There will probably be half a dozen guys with other opinions, but that is MY OPINION! LOL Just kidding.

Smoking/grilling is a very intimate, personal experience, and people will fight over their method being the best!! LOL

Later
R3F


----------



## Bull Minnow (May 28, 2004)

Red3Fish said:


> I "make heat" with charcoal, and always keep a chunk of hickory, oak or pecan with bark skint off on coals for smoke....have to replenish every 1/2 hr with my chunks. With as much as I grill/smoke I would use a 1/2 cord of wood a summer if only wood. When using just wood,_ ideally_, you want to burn it to coals in a wash tub or on the ground and shovel coals in the firebox....this can take about an hour with logs....don't have to worry about bark then. Start coals in a chimney, and ready to go in 25 min.
> 
> There will probably be half a dozen guys with other opinions, but that is MY OPINION! LOL Just kidding.
> 
> ...


That's great info. I was cooking yesterday and had the wood burning nicely until the rain came and killed my temperature. I added 2 logs to the fire box and it never rose above 175!!!!
My friend suggested your method last night. I'm determined to get this right! Spending a lot of money on meat the last 2 weeksðŸ˜„


----------



## specsultan (Apr 2, 2009)

Any one ever buy wood from the place at 5205 Hartwick?


----------



## specsultan (Apr 2, 2009)

Guess NOT !!


----------



## groundswatter (Jun 9, 2015)

Vasbinder's off of HWY 90 in Richmond. Good selection and prices. I buy the bag of pecan for $7 and it has about 9-10 sticks in it, cut perfect size for my smoke box.


----------



## skinnywaterfishin (Jul 1, 2015)

I like Ozark Oak lump the best. I had to call them in Arkansas to find out where they distributed near Ft. Worth.

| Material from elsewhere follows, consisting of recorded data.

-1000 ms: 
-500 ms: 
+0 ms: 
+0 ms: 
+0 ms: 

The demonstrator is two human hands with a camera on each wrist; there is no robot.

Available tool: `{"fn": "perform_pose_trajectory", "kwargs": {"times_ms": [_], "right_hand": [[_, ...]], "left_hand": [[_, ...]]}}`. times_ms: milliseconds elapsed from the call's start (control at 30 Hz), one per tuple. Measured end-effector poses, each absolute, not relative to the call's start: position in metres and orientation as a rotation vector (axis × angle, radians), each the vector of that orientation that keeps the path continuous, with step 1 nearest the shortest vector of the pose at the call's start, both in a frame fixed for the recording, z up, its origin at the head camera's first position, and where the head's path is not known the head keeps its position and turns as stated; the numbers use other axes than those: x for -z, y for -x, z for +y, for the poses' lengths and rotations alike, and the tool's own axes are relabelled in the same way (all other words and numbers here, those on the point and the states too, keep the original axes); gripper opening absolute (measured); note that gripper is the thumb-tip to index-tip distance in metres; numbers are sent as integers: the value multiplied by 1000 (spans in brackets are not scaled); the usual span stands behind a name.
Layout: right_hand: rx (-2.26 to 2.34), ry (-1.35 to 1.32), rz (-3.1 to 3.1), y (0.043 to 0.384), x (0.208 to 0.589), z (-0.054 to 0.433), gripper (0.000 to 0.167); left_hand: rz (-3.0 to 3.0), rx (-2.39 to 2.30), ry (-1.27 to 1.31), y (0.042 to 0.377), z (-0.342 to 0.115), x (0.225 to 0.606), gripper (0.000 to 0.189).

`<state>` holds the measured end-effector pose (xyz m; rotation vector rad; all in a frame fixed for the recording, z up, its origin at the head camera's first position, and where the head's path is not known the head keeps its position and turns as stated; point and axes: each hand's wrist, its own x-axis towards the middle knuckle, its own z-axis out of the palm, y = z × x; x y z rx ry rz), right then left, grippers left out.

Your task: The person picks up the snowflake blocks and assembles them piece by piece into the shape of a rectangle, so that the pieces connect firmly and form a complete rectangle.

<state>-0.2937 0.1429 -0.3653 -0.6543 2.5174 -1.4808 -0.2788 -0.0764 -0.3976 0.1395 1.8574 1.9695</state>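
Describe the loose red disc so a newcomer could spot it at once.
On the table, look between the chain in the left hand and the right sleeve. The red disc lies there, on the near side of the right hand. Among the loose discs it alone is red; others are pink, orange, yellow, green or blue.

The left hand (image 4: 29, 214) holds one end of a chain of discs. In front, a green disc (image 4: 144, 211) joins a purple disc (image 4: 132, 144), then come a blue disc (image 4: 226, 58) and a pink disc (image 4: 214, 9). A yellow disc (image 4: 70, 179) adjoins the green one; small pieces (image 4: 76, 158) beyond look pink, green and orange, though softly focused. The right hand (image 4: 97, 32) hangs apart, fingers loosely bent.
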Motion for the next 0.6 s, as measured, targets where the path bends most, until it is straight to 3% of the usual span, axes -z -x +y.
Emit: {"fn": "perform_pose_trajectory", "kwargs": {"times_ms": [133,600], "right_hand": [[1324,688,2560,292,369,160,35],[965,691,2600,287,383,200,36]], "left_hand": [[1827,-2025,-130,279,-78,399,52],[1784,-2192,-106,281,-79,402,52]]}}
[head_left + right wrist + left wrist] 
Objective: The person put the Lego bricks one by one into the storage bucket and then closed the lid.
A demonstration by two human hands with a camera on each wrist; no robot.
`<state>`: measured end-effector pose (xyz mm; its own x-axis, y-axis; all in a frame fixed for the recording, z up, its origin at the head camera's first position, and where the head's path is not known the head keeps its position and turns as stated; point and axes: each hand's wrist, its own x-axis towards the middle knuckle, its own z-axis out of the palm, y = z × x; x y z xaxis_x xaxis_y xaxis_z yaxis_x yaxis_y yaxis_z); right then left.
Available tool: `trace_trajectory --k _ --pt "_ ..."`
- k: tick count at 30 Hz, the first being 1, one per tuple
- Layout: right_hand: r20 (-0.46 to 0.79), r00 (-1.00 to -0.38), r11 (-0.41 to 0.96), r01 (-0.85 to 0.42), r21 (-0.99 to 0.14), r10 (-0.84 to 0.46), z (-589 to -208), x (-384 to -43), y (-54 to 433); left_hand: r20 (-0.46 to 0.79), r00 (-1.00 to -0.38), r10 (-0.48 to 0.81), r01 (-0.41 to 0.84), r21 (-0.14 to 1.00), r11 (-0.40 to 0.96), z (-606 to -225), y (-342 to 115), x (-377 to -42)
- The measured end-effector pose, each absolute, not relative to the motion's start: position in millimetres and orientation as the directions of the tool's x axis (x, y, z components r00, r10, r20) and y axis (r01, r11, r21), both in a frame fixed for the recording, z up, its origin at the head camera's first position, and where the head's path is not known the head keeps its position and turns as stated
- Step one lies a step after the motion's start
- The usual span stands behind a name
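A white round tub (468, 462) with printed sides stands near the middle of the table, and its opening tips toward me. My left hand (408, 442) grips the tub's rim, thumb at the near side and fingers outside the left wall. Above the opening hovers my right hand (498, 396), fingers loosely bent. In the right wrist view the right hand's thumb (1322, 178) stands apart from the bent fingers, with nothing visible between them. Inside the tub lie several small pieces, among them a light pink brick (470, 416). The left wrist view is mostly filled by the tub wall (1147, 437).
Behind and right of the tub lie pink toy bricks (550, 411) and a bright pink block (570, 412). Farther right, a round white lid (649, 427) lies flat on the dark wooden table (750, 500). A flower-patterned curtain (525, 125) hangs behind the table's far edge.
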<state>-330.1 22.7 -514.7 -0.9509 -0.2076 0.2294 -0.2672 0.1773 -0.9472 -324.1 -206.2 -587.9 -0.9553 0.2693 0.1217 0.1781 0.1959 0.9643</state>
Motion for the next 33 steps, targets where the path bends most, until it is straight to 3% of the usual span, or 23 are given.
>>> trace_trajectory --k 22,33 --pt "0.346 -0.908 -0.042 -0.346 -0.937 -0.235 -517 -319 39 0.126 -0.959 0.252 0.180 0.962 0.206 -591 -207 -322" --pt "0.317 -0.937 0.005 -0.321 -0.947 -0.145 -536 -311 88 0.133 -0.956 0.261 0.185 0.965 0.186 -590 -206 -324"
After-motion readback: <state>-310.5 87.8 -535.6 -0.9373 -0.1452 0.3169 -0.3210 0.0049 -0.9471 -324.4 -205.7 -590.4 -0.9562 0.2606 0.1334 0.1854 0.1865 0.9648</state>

I also prefer Pecan and Apple. I get the wood chunks from Barbecues Galore. Surely they have them down around Houston.


----------



## Sugars Pop (Jul 10, 2008)

Anyone ever used Mulberry. Cutting down my tree this weekend and was curious if it can be used for smoking or just burn it on the fire pit.


----------



## Caribbean Pirate (Aug 4, 2005)

New to smoking myself. Just bought a used trailer pit that needed some work.
Having the work done at Texas Original Pits on Loop 610 between Shepherd and Yale.
They have a good selection of different woods there. Not sure of the pricing as I have not bought any yet, but good place to check.


----------



## TWJ (Mar 29, 2012)

I bought from the guy on Hartwick. Good guy, has a good amount of wood. Splits are a little smaller - about half the normal thickness. Thats why they are .50 a piece.


----------



## dbarham (Aug 13, 2005)

Deano5x


----------